Here, we split the data into train and test sets. We use Train data for 
building the model and the test data for checking how accurate the trained model is.

In [10]:
from sklearn.model_selection import train_test_split

In [11]:
x_train, x_test, y_train, y_test = train_test_split(x,y, test_size=0.2, random_state=0)
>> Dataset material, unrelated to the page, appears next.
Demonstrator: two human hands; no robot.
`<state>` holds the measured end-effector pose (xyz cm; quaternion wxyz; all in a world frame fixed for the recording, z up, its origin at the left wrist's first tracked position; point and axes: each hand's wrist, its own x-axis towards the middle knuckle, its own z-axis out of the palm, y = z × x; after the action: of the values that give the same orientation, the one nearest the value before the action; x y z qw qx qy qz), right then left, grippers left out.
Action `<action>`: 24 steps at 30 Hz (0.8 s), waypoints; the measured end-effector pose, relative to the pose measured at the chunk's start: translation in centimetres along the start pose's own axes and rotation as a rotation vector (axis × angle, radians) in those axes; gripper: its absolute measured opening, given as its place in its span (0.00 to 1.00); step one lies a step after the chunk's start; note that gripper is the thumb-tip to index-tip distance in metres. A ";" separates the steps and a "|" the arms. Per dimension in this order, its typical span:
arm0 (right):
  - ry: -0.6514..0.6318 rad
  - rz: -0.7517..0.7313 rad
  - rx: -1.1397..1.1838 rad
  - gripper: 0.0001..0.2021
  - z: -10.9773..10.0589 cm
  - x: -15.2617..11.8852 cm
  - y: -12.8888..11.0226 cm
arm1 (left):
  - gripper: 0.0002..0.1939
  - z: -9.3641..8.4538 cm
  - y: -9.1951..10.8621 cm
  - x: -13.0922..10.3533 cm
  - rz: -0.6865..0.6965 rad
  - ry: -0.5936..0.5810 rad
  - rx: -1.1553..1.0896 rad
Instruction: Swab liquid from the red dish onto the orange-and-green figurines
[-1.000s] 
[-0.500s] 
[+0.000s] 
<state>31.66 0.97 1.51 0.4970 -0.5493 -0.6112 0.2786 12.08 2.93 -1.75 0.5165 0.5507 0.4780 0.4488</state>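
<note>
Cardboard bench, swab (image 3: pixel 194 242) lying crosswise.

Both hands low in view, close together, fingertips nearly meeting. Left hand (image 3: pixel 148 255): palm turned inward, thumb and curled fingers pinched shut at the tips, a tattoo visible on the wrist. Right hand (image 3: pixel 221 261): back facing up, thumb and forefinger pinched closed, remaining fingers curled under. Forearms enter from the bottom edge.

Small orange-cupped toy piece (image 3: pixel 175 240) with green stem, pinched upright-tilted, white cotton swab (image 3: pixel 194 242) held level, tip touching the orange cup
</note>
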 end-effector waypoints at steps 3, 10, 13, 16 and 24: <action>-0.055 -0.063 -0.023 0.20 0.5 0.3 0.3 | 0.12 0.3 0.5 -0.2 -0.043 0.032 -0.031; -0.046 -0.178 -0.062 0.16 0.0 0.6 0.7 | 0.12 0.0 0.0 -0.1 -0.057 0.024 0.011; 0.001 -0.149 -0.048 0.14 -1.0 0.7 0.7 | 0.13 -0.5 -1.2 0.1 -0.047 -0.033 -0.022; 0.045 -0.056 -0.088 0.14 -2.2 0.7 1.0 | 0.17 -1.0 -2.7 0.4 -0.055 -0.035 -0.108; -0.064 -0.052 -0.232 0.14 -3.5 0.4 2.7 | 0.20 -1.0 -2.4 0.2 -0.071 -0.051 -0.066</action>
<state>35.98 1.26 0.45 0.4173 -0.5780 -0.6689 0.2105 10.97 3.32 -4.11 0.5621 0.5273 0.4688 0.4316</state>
Standardization of a dataset is a common requirement for many machine learning estimators. So, here we scale the train and test data.

In [12]:
from sklearn.preprocessing import StandardScaler
sc=StandardScaler()

In [13]:
x_train=sc.fit_transform(x_train)
x_test=sc.fit_transform(x_test)

The most important part of the model is here, ie, using the KNN algorithm to get predictions/outcomes from our data.

In [14]:
from sklearn.neighbors import KNeighborsClassifier

In [15]:
knn=KNeighborsClassifier(n_neighbors=10, metric='euclidean')

In [16]:
knn.fit(x_train,y_train)


KNeighborsClassifier(algorithm='auto', leaf_size=30, metric='euclidean',
                     metric_params=None, n_jobs=None, n_neighbors=10, p=2,
                     weights='uniform')

Here, we get the outcomes of the test set, which are stored in "pred_y"

In [17]:
pred_y=knn.predict(x_test)

In [18]:
pred_y

array([1, 0, 0, 0, 0, 0, 1, 1, 0, 0, 0, 1, 0, 0, 0, 0, 1, 0, 0, 0, 0, 0,
       0, 0, 0, 0, 0, 1, 0, 0, 1, 0, 0, 1, 0, 1, 0, 0, 0, 1, 0, 0, 0, 1,
       1, 0, 0, 0, 0, 0, 0, 0, 1, 0, 0, 0, 0, 1, 0, 0, 1, 0, 0, 0, 1, 1,
       1, 0, 0, 0, 0, 0, 0, 1, 1, 0, 0, 1, 0, 0, 0, 0, 0, 0, 0, 0, 0, 0,
       1, 0, 0, 0, 0, 0, 1, 0, 0, 1, 1, 1, 0, 0, 0, 0, 0, 1, 0, 0, 0, 1,
       0, 0, 1, 1, 0, 1, 0, 1, 0, 1, 0, 0, 0, 0, 0, 0, 0, 0, 0, 0, 0, 0,
       0, 0, 0, 0, 0, 0, 0, 0, 0, 1, 0, 0, 1, 0, 0, 0, 0, 0, 0, 0, 0, 0])

In [19]:
y_test

661    1
122    0
113    0
14     1
529    0
      ..
476    1
482    0
230    1
527    0
380    0
Name: Outcome, Length: 154, dtype: int64

Here, we check the accuracy of the model we built.

In [20]:
from sklearn.metrics import accuracy_score

In [21]:
accuracy_score(y_test,pred_y)


0.7922077922077922

In [22]:
from sklearn.metrics import confusion_matrix


In [23]:
confusion_matrix(y_test,pred_y)

array([[97, 10],
       [22, 25]])

Here, we predict the outcome based on values given as input from our end, i.e, we give values for Pregnancies, Glucose, BloodPressure,SkinThickness, Insulin, BMI, DiabetesPedigreeFunction,Age	and get the Outcome.

In [24]:
knn.predict([[1,85	,66	,29	,94	,26.6,	0.351	,31]])

array([1])

In [25]:
knn.predict([[0,137,40,35,168,43.1,2.288,331]])

array([1])

Hence, our model is built, with an accuracy of 79.2%

Now, we use Logistic Regression method for the same dataset to see how it works.

In [26]:
from sklearn.linear_model import LogisticRegression


In [27]:
lr = LogisticRegression()

In [28]:
lr.fit(x_train,y_train)

LogisticRegression(C=1.0, class_weight=None, dual=False, fit_intercept=True,
                   intercept_scaling=1, l1_ratio=None, max_iter=100,
                   multi_class='auto', n_jobs=None, penalty='l2',
                   random_state=None, solver='lbfgs', tol=0.0001, verbose=0,
                   warm_start=False)

In [29]:
y_predlr=lr.predict(x_test)

In [30]:
y_predlr

array([1, 0, 0, 1, 0, 0, 1, 1, 0, 0, 1, 1, 0, 0, 0, 0, 1, 0, 0, 0, 1, 0,
       0, 0, 0, 0, 0, 1, 0, 0, 0, 0, 0, 0, 0, 1, 1, 0, 0, 1, 0, 0, 0, 1,
       1, 0, 0, 0, 0, 0, 0, 0, 1, 0, 0, 0, 0, 1, 0, 0, 1, 1, 0, 1, 1, 1,
       1, 0, 0, 0, 0, 0, 0, 1, 1, 0, 0, 1, 0, 0, 0, 0, 0, 0, 0, 0, 0, 0,
       1, 0, 0, 0, 0, 0, 1, 0, 0, 1, 1, 0, 0, 0, 0, 0, 1, 0, 0, 0, 0, 1,
       0, 0, 1, 0, 1, 1, 0, 1, 0, 1, 0, 0, 0, 0, 0, 0, 0, 0, 0, 0, 0, 0,
       0, 1, 0, 0, 0, 0, 0, 0, 0, 1, 0, 0, 0, 0, 0, 0, 0, 0, 0, 1, 0, 0])

In [35]:
#checking predicted value by giving inputs for parameters
lr.predict([[0,137,40,35,168,43.1,2.288,331]])

array([1])

Determining Accuracy score of our Logistic Regression model.

In [32]:
accuracy_score(y_test,y_predlr)

0.8181818181818182

In [34]:
confusion_matrix(y_test,y_predlr)

array([[97, 10],
       [18, 29]])

Thus, we built a Logistic Regression model with 81.8% accuracy.